WORK REQUEST => Copy out the entries below exactly as they stand, but only from the line containing "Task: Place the" through the line containing "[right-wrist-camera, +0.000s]".

RECORDS PROVIDED =>
=====
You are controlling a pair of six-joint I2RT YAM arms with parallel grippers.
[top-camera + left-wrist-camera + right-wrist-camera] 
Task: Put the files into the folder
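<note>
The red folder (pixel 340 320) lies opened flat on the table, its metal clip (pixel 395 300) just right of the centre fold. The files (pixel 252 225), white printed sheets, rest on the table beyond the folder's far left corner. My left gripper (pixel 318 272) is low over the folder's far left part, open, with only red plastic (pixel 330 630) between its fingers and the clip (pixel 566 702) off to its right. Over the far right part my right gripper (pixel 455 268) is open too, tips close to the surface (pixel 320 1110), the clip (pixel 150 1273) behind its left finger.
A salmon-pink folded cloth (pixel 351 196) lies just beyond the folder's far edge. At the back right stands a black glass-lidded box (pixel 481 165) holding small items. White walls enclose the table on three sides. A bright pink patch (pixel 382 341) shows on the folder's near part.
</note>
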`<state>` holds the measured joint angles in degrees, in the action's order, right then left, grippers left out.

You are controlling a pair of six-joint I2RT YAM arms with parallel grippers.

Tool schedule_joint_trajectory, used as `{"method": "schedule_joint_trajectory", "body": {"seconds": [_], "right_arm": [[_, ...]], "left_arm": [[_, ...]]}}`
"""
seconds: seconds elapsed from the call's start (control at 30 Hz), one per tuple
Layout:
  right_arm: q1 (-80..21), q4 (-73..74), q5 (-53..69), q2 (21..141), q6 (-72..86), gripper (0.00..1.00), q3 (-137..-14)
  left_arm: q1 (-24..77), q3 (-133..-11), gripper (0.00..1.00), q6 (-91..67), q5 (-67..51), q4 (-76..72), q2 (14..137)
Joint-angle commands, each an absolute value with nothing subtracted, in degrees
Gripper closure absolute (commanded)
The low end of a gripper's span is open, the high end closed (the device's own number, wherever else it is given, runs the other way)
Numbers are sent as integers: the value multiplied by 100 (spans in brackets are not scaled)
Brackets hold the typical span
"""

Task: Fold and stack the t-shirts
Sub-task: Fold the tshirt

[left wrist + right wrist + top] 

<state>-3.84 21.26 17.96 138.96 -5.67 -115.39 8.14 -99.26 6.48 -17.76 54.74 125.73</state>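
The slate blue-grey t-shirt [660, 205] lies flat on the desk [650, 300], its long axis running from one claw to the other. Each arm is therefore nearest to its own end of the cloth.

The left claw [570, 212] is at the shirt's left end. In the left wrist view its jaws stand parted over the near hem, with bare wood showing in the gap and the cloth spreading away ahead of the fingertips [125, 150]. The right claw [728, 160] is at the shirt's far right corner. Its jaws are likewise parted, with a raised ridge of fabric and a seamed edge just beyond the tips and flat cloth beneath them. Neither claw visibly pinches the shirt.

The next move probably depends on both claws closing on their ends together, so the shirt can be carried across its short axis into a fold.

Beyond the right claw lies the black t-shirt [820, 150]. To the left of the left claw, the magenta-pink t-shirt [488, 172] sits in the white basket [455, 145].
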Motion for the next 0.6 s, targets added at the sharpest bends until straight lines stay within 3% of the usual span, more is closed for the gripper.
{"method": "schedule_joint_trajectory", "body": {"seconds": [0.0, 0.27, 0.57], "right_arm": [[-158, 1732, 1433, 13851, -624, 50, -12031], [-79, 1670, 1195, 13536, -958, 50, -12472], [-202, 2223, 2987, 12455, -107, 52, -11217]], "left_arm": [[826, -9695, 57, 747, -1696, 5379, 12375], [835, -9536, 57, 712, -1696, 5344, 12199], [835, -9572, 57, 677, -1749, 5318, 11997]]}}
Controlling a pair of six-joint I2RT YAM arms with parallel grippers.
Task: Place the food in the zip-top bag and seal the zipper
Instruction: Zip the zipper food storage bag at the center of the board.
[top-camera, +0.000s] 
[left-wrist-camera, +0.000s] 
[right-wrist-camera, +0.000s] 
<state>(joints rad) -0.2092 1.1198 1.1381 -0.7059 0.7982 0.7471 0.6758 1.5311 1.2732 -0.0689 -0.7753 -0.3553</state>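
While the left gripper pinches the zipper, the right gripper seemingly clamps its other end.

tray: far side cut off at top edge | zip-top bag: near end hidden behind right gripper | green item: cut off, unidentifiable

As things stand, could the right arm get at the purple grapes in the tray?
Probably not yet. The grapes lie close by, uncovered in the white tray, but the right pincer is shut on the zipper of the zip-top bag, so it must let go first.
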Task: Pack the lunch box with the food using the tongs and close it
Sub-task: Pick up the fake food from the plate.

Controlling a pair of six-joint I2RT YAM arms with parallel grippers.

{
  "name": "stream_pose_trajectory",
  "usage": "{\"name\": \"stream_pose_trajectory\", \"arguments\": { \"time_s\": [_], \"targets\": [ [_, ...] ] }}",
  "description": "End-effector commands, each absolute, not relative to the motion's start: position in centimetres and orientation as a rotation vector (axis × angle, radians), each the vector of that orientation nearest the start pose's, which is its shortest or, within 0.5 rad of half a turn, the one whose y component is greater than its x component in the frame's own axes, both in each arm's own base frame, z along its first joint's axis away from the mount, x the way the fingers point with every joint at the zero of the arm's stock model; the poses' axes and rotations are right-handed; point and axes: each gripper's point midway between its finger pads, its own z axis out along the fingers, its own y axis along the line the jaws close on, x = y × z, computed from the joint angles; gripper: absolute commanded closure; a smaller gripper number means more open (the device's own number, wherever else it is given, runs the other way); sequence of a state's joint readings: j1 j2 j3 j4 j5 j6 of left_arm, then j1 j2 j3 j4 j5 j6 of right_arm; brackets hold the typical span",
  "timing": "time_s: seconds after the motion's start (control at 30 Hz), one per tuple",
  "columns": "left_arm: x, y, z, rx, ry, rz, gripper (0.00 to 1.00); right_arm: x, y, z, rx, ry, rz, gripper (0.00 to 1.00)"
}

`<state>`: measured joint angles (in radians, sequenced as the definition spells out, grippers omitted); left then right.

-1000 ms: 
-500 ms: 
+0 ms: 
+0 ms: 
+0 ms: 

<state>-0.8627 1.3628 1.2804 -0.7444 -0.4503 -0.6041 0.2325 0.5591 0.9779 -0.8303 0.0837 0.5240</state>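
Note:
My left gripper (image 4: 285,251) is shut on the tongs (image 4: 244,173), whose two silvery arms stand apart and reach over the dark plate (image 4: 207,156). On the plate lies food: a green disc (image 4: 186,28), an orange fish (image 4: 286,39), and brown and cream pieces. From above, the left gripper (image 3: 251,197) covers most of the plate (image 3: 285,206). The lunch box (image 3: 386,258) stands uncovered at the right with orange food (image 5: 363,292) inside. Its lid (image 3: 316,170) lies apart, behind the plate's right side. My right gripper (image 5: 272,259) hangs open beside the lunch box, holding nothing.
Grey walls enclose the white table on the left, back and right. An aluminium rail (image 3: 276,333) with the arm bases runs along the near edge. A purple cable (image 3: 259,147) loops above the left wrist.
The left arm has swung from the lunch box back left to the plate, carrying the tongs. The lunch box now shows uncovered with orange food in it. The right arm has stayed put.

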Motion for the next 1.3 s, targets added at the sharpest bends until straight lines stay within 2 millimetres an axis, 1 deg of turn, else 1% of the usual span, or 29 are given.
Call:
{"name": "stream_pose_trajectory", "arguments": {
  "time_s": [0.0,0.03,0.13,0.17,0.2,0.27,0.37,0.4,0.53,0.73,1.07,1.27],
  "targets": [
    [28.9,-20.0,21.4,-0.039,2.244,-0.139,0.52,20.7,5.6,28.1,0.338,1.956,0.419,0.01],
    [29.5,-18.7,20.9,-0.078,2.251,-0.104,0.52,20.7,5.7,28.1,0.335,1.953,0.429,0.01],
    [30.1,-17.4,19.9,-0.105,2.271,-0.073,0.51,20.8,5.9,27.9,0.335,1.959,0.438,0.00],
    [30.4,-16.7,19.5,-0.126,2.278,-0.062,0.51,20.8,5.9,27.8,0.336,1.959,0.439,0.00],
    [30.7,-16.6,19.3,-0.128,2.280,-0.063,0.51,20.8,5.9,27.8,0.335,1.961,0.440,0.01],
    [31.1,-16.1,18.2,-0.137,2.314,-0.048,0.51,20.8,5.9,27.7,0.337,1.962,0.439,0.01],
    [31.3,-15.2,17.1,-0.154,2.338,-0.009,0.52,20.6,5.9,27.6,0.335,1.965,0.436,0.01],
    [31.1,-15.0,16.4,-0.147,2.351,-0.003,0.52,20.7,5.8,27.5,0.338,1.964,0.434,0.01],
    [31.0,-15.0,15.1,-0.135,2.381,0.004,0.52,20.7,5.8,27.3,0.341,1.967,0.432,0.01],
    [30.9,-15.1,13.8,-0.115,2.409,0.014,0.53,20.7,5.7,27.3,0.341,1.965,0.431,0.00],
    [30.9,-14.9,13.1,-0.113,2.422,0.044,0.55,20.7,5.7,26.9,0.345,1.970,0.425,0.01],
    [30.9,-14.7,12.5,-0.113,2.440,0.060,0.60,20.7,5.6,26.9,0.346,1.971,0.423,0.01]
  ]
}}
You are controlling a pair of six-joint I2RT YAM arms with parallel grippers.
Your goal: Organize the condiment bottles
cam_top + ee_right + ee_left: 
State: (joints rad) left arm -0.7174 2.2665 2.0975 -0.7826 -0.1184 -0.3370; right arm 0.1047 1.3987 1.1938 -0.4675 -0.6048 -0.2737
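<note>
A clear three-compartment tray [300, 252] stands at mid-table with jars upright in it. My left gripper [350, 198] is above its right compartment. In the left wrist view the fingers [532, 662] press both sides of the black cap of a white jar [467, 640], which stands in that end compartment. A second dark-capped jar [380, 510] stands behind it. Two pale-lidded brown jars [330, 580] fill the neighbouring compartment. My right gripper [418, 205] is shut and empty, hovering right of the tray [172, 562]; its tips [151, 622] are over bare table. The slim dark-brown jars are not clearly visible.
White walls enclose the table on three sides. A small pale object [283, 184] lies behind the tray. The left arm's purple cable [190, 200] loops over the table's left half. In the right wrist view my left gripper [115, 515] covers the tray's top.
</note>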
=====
OUTPUT =>
Task: Place the food in the zip-top bag and seal the zipper
Instruction: Zip the zipper food storage bag at the center of the board.
[top-camera, +0.000s] 
[left-wrist-camera, +0.000s] 
[right-wrist-camera, +0.000s] 

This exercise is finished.